Gold is in a long-term Bull Market with price trading above the 50 week ema, which is above the 200 and 800 week emas. The long term emas are currently still trending up, despite price action correcting over the last week. As geopolitics with Iran has settled down price has corrected back down. Price would have to drop all the way down to 1500 in order to be considered to be correcting on the weekly charts.
Other factors affecting the price of Gold such as recent Dollar strength and FED Repo/QE programs pumping liquidity, have become headwinds or are having a lesser impact now that we are in the New Year. The dollar has a little higher to go in the week ahead, so expect Gold weakness as a result.
The Commodity is in a long-term Bull Market with price trading above the 50 day ema, which is above the 200 and 800 day emas. The 50 day ema is currently up trending, with Gold trading up in a strong b-wave flat that traded over the previous highs of 1557.10 before trending down again. In an Elliott Wave flat correction the c-wave trades down below the a-wave low, which is at 1445.50, so expect the down-trend to head back down there before completing longer term.

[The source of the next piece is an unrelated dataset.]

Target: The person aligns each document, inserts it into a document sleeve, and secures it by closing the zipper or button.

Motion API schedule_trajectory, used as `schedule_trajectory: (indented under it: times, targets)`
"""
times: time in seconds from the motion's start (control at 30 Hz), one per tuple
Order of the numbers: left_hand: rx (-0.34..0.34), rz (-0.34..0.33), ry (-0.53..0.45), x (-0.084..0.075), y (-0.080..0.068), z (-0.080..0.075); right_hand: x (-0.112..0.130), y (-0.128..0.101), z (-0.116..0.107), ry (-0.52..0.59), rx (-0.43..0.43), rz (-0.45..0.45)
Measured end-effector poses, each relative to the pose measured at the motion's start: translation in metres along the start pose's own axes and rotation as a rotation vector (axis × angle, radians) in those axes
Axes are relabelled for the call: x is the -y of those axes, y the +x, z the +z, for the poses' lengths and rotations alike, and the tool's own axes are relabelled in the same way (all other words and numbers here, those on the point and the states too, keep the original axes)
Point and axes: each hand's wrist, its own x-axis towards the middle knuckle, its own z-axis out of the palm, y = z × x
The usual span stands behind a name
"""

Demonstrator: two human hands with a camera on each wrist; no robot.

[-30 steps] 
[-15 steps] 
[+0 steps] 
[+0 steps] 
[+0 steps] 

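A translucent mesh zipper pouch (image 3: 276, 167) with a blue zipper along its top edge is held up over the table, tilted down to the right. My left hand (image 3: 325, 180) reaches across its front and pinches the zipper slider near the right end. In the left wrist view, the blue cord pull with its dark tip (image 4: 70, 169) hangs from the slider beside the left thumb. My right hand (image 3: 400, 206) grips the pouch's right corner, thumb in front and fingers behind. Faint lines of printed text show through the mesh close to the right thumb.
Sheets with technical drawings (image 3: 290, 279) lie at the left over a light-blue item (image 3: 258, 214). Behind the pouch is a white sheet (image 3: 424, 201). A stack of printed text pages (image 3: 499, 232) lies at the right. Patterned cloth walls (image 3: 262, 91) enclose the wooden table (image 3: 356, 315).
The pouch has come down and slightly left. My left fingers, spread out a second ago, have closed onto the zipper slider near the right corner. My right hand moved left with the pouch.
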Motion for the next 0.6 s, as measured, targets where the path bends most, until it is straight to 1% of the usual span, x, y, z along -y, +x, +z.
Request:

The Commodity is in a Bull Market on the 4 hour, with price above the 50 ema, which is above the 200 ema, which is above the 800 ema. The long term emas have flattened out here as price has corrected down from the new high. With price breaking back above the 9 and 13 emas, gold has technically went back into a bull market.
On a trading time frame, the Elliott Wave patterns start becoming more recognizable, and point to a degree of caution in the near term. It looks like gold needs to roll over and go down to test the lows before having a chance at making another run at the highs. This fits in with the trend and position of the dollar, and likely timing on tensions in the Middle East.
This is my GOLD look ahead for my own trading purposes. COMMODITIES trading involves risk. Feel free to comment, but trade off of this post at your own peril.